### Problem requirements
Using the listing below, report all lines holding the word "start".

### Data shown
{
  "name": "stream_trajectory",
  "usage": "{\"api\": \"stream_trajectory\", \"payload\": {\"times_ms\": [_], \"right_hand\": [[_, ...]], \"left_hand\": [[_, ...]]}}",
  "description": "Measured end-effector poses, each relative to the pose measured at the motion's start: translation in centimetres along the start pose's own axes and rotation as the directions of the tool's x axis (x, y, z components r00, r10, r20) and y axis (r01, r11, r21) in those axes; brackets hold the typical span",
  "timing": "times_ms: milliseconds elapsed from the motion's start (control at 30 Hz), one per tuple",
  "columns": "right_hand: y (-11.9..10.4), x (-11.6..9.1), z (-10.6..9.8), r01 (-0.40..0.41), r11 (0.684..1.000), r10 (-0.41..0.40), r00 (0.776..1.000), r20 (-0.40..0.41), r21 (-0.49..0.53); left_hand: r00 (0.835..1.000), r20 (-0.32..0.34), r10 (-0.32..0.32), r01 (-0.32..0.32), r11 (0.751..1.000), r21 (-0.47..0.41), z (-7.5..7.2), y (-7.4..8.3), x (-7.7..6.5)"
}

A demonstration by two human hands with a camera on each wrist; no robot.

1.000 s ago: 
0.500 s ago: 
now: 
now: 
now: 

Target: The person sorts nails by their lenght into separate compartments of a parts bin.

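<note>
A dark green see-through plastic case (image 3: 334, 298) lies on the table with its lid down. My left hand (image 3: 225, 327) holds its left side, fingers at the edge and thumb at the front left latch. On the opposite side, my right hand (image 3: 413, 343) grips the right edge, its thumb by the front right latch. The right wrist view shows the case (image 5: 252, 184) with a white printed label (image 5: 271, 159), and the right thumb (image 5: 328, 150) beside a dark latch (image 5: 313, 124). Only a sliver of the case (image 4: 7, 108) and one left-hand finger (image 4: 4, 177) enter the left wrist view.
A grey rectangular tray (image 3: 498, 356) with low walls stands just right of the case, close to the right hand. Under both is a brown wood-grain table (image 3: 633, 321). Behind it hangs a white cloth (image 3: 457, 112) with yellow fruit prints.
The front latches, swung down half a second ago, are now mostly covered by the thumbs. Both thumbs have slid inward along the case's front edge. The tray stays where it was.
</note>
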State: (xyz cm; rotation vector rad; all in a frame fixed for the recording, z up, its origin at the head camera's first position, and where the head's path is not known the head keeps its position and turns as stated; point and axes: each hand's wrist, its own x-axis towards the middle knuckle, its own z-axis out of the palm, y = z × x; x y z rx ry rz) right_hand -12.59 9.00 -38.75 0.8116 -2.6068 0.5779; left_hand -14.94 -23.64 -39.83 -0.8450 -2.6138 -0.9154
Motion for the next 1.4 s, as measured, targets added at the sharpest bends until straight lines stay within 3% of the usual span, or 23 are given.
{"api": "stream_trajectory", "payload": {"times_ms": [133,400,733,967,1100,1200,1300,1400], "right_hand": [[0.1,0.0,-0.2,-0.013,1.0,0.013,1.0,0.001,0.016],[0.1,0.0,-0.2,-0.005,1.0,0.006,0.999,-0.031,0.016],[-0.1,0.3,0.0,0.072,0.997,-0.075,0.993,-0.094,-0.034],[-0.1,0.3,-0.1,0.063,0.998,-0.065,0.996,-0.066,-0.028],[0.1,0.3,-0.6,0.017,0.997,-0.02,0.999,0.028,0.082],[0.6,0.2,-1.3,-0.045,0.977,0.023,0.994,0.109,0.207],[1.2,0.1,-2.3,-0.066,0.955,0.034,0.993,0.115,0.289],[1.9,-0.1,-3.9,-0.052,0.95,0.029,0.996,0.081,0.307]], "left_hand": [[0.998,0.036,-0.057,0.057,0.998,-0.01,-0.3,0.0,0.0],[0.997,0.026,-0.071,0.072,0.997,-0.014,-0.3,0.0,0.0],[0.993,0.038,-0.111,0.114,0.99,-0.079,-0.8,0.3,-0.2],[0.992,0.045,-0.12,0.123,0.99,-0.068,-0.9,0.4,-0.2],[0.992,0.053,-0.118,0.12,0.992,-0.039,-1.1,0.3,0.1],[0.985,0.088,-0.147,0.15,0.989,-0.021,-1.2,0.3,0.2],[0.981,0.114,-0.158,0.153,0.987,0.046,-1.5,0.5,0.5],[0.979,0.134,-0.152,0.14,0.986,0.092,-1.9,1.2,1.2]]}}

### Your solution
  "description": "Measured end-effector poses, each relative to the pose measured at the motion's start: translation in centimetres along the start pose's own axes and rotation as the directions of the tool's x axis (x, y, z components r00, r10, r20) and y axis (r01, r11, r21) in those axes; brackets hold the typical span",
  "timing": "times_ms: milliseconds elapsed from the motion's start (control at 30 Hz), one per tuple",

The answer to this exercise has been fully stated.